- _Task goal_: Output the data verbatim, with nothing added or dropped.

- _Supplied data_:

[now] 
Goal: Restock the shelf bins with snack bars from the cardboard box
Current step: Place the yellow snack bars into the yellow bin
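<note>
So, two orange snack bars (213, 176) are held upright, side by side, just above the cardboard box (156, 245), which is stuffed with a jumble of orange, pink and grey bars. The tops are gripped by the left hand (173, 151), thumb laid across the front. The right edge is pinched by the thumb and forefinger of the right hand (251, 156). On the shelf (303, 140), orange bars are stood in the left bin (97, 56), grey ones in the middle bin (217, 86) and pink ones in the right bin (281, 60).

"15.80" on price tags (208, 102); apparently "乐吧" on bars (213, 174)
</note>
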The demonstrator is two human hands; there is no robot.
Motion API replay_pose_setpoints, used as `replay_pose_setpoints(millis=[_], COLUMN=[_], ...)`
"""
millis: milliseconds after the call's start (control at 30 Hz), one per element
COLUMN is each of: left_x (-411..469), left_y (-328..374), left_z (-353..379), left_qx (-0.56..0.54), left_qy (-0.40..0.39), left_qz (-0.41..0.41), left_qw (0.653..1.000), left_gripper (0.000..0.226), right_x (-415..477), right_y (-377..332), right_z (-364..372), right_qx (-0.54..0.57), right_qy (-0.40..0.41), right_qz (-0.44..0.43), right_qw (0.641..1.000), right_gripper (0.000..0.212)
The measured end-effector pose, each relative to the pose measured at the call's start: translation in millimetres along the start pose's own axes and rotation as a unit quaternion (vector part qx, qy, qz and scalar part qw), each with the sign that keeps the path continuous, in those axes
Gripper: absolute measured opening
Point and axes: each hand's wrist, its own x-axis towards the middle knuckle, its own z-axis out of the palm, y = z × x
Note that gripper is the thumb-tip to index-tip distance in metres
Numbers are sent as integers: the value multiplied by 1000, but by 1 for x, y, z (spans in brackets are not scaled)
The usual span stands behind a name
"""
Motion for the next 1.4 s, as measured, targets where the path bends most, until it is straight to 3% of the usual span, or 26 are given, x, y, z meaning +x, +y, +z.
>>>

- _Result of the task_:
[now] 
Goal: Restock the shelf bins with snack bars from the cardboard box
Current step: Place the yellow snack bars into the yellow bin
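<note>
So, two orange snack bars (213, 176) are held upright, side by side, just above the cardboard box (156, 245), which is stuffed with a jumble of orange, pink and grey bars. The tops are gripped by the left hand (173, 151), thumb laid across the front. The right edge is pinched by the thumb and forefinger of the right hand (251, 156). On the shelf (303, 140), orange bars are stood in the left bin (97, 56), grey ones in the middle bin (217, 86) and pink ones in the right bin (281, 60).

"15.80" on price tags (208, 102); apparently "乐吧" on bars (213, 174)
</note>
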The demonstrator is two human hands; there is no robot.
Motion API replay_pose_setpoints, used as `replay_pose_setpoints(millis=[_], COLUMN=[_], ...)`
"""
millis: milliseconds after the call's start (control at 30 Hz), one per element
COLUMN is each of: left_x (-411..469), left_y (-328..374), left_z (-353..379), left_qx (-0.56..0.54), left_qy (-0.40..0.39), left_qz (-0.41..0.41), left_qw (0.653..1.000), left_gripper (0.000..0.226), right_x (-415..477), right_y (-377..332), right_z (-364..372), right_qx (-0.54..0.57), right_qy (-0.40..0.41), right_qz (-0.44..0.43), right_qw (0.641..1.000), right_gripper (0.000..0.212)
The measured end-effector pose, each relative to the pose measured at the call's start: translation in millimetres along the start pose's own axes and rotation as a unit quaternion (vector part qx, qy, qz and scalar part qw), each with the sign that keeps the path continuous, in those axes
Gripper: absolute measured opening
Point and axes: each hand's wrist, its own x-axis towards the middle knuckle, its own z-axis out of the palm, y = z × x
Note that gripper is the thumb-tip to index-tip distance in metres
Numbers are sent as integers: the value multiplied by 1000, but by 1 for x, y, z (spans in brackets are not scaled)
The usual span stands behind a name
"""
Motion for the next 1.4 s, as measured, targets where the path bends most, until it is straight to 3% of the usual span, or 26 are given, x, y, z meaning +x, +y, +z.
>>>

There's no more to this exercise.